Posted on 04/27/2008 3:01:19 PM PDT by shrinkermd

When the Federal Reserve cuts interest rates for a seventh consecutive time this Wednesday, it will begin to wind down a pernicious campaign that has flooded the market with cheap dollars since last summer. At the same time, the whoosh of air from Europe's deflating credit bubble puts new pressure on the European Central Bank to begin cutting borrowing costs in order to goose growth.

The strategy shifts by central banks will drive a greenback comeback against the overpriced euro, turning back the 15% slide that since August has lifted the euro -- to a record $1.60 last week -- even as the dollar continues to struggle against the undervalued currencies of Asia.

Monetary policy isn't the only catalyst for a healthier dollar. "A lot of what has happened since last summer also is emotional, and that can change on a dime," says James Paulsen, Wells Capital Management's chief investment strategist. Among other drivers: mounting evidence that the credit crisis loosening its grip stateside is still tightening across the Atlantic, and a growing belief that the U.S. economy could bottom and rebound before Europe's.

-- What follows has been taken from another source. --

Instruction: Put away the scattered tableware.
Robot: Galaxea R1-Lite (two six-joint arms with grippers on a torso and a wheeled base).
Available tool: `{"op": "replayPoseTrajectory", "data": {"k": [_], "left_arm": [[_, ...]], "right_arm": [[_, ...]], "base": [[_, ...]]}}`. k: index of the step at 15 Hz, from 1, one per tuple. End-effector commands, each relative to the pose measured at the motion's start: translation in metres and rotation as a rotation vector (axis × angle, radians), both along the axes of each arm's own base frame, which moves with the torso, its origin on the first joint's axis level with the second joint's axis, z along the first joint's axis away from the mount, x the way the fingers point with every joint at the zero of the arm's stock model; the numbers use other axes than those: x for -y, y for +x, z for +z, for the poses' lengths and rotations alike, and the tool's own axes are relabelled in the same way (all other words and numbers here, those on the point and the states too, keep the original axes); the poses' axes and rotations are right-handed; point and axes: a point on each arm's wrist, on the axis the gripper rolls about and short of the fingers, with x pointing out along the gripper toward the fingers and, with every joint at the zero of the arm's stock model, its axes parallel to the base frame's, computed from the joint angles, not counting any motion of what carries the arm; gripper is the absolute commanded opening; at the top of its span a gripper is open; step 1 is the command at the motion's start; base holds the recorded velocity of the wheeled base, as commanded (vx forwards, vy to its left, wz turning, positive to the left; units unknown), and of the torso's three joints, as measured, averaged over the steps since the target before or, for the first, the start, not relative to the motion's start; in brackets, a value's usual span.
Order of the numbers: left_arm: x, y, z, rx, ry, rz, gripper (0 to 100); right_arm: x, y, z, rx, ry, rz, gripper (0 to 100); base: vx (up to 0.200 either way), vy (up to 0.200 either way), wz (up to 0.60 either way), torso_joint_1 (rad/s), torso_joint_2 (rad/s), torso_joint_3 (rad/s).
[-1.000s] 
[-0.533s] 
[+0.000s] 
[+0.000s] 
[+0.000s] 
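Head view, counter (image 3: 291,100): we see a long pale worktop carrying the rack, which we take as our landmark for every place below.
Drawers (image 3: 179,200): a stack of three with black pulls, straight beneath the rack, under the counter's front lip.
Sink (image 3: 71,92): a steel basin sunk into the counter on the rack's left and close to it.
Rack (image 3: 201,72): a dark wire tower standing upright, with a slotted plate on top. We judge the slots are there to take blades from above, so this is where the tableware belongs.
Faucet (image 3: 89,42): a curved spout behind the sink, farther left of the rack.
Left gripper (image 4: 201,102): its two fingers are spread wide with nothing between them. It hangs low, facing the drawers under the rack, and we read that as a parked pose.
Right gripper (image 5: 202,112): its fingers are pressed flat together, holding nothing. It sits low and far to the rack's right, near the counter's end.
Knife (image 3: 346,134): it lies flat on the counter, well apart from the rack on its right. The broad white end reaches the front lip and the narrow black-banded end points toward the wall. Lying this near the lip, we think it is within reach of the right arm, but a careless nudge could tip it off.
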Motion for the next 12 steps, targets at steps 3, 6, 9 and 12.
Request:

The rehabilitation, ironically, is driven by a weak dollar, which makes bargains of our exports, fills Manhattan's 65,000 hotel rooms with European tourists, and entices foreign giants from Ikea to Toyota to open factories here to exploit our increasingly cheap labor.

Already, the dollar has begun to strengthen against commodity-driven currencies from the Canadian loonie to the South African rand, and odds are it is close to a bottom against the euro, sterling and most developed-world currencies. On top of that, "negatives about the dollar are more fully discounted compared to the potential positives," says Marc Chandler, Brown Brothers Harriman's currency strategist, who expects the euro to pull back to test the $1.40 threshold this year

(Excerpt) Read more at online.barrons.com ...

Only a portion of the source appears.